→ **Exercise requirements**:
Write all of the entries out again exactly, but not the images.

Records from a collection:

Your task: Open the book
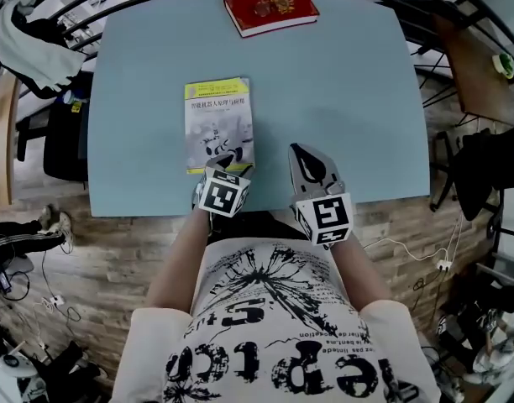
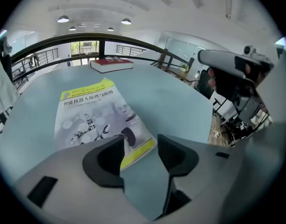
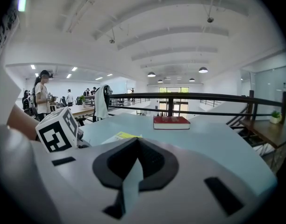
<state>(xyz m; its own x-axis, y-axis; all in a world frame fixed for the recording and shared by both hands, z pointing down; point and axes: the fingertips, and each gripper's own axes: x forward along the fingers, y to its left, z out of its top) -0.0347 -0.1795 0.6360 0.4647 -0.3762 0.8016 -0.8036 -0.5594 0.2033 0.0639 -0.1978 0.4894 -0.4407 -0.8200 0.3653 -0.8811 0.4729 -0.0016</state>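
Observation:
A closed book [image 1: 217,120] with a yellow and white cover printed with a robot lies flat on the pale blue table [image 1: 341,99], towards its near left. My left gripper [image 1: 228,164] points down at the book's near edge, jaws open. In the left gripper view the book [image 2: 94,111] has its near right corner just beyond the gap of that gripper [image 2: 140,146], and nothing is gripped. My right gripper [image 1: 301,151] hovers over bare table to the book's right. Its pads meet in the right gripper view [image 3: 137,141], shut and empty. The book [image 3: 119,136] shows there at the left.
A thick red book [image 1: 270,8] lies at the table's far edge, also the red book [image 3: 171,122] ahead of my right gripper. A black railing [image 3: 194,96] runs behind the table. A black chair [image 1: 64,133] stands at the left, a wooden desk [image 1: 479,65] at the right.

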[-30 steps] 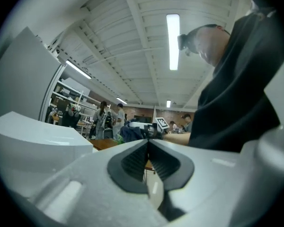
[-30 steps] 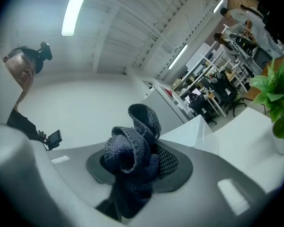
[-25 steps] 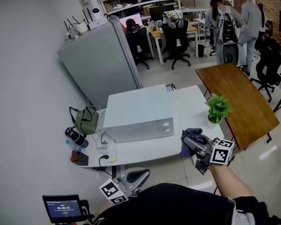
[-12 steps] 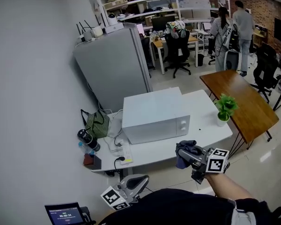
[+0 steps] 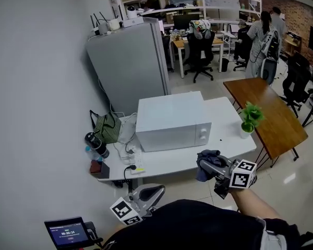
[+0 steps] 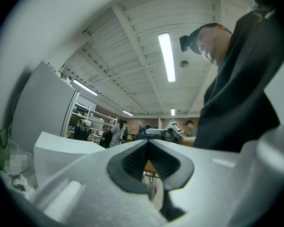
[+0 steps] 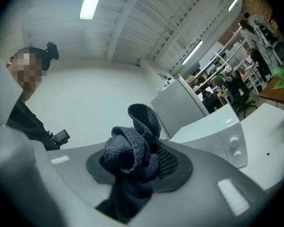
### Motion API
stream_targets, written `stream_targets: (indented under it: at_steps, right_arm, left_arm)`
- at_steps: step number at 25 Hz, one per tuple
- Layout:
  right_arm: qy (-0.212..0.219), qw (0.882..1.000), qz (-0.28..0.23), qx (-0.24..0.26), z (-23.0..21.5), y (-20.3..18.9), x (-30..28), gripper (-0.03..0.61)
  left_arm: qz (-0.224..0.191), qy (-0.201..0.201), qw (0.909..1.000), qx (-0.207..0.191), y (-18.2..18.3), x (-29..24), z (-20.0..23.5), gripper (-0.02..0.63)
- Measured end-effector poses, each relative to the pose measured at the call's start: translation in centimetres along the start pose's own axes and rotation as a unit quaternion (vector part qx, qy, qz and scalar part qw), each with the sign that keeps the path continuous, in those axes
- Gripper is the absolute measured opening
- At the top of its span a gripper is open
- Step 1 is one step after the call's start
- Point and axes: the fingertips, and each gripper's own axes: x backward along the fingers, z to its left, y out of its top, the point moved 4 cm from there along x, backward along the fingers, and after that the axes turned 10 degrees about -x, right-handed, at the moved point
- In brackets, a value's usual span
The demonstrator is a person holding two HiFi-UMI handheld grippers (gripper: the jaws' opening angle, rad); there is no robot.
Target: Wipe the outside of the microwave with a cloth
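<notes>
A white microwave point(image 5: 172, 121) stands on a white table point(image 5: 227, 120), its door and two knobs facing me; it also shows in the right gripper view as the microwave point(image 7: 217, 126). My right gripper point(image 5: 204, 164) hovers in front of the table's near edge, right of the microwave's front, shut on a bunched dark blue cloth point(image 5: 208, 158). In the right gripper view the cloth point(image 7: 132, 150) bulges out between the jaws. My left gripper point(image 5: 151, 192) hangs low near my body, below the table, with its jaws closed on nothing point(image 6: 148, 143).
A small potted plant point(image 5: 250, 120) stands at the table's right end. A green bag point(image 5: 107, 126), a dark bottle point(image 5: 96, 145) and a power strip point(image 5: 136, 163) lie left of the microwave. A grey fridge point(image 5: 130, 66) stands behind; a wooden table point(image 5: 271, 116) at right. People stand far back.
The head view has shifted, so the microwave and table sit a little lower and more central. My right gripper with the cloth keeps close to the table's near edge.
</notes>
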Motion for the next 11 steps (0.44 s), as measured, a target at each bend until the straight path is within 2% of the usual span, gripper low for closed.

→ **Your response**:
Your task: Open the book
<state>(xyz m; its own x-axis, y-axis; all in a world frame fixed for the recording and shared by both hands, z pointing down; point and axes: the fingertips, and each gripper's own axes: x forward along the fingers, y to its left, z out of its top) -0.0347 -0.1795 0.6360 0.4647 -0.3762 0.8016 -0.8036 -0.5594 0.2033 0.0639 -0.1978 0.4894 -0.4407 -0.8200 0.3653 -0.8811 0.4729 -0.0016</state>
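Observation:
A closed book [image 1: 217,120] with a yellow and white cover printed with a robot lies flat on the pale blue table [image 1: 341,99], towards its near left. My left gripper [image 1: 228,164] points down at the book's near edge, jaws open. In the left gripper view the book [image 2: 94,111] has its near right corner just beyond the gap of that gripper [image 2: 140,146], and nothing is gripped. My right gripper [image 1: 301,151] hovers over bare table to the book's right. Its pads meet in the right gripper view [image 3: 137,141], shut and empty. The book [image 3: 119,136] shows there at the left.
A thick red book [image 1: 270,8] lies at the table's far edge, also the red book [image 3: 171,122] ahead of my right gripper. A black railing [image 3: 194,96] runs behind the table. A black chair [image 1: 64,133] stands at the left, a wooden desk [image 1: 479,65] at the right.
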
[-30 steps] 
[-30 steps] 
[-25 steps] 
[-12 steps] 
[+0 steps] 
[+0 steps] 
[+0 steps] 
### Motion API
stream_targets, written `stream_targets: (indented under it: at_steps, right_arm, left_arm)`
- at_steps: step number at 25 Hz, one per tuple
- Layout:
  right_arm: qy (-0.212..0.219), qw (0.882..1.000), qz (-0.28..0.23), qx (-0.24..0.26), z (-23.0..21.5), y (-20.3..18.9), x (-30..28), gripper (-0.03..0.61)
  left_arm: qz (-0.224..0.191), qy (-0.201..0.201), qw (0.909..1.000), qx (-0.207..0.191), y (-18.2..18.3), x (-29..24), z (-20.0..23.5), gripper (-0.02..0.63)
- Measured end-effector poses, each relative to the pose measured at the call's start: translation in centimetres along the start pose's own axes and rotation as a unit quaternion (vector part qx, qy, qz and scalar part qw), each with the sign that keeps the path continuous, in those axes
- Gripper is the absolute measured opening
- At the top of its span a gripper is open
- Step 1 is one step after the call's start
- Point and axes: the fingertips, and each gripper's own axes: x backward along the fingers, z to its left, y out of its top, the point moved 4 cm from there along x, backward along the fingers, and after that the axes turned 10 degrees about -x, right-handed, at the moved point
- In brackets, a value's usual span
The demonstrator is a person holding two HiFi-UMI handheld grippers (gripper: the jaws' opening angle, rad); there is no robot.
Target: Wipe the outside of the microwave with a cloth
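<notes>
A white microwave point(image 5: 172, 121) stands on a white table point(image 5: 227, 120), its door and two knobs facing me; it also shows in the right gripper view as the microwave point(image 7: 217, 126). My right gripper point(image 5: 204, 164) hovers in front of the table's near edge, right of the microwave's front, shut on a bunched dark blue cloth point(image 5: 208, 158). In the right gripper view the cloth point(image 7: 132, 150) bulges out between the jaws. My left gripper point(image 5: 151, 192) hangs low near my body, below the table, with its jaws closed on nothing point(image 6: 148, 143).
A small potted plant point(image 5: 250, 120) stands at the table's right end. A green bag point(image 5: 107, 126), a dark bottle point(image 5: 96, 145) and a power strip point(image 5: 136, 163) lie left of the microwave. A grey fridge point(image 5: 130, 66) stands behind; a wooden table point(image 5: 271, 116) at right. People stand far back.
The head view has shifted, so the microwave and table sit a little lower and more central. My right gripper with the cloth keeps close to the table's near edge.
</notes>
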Motion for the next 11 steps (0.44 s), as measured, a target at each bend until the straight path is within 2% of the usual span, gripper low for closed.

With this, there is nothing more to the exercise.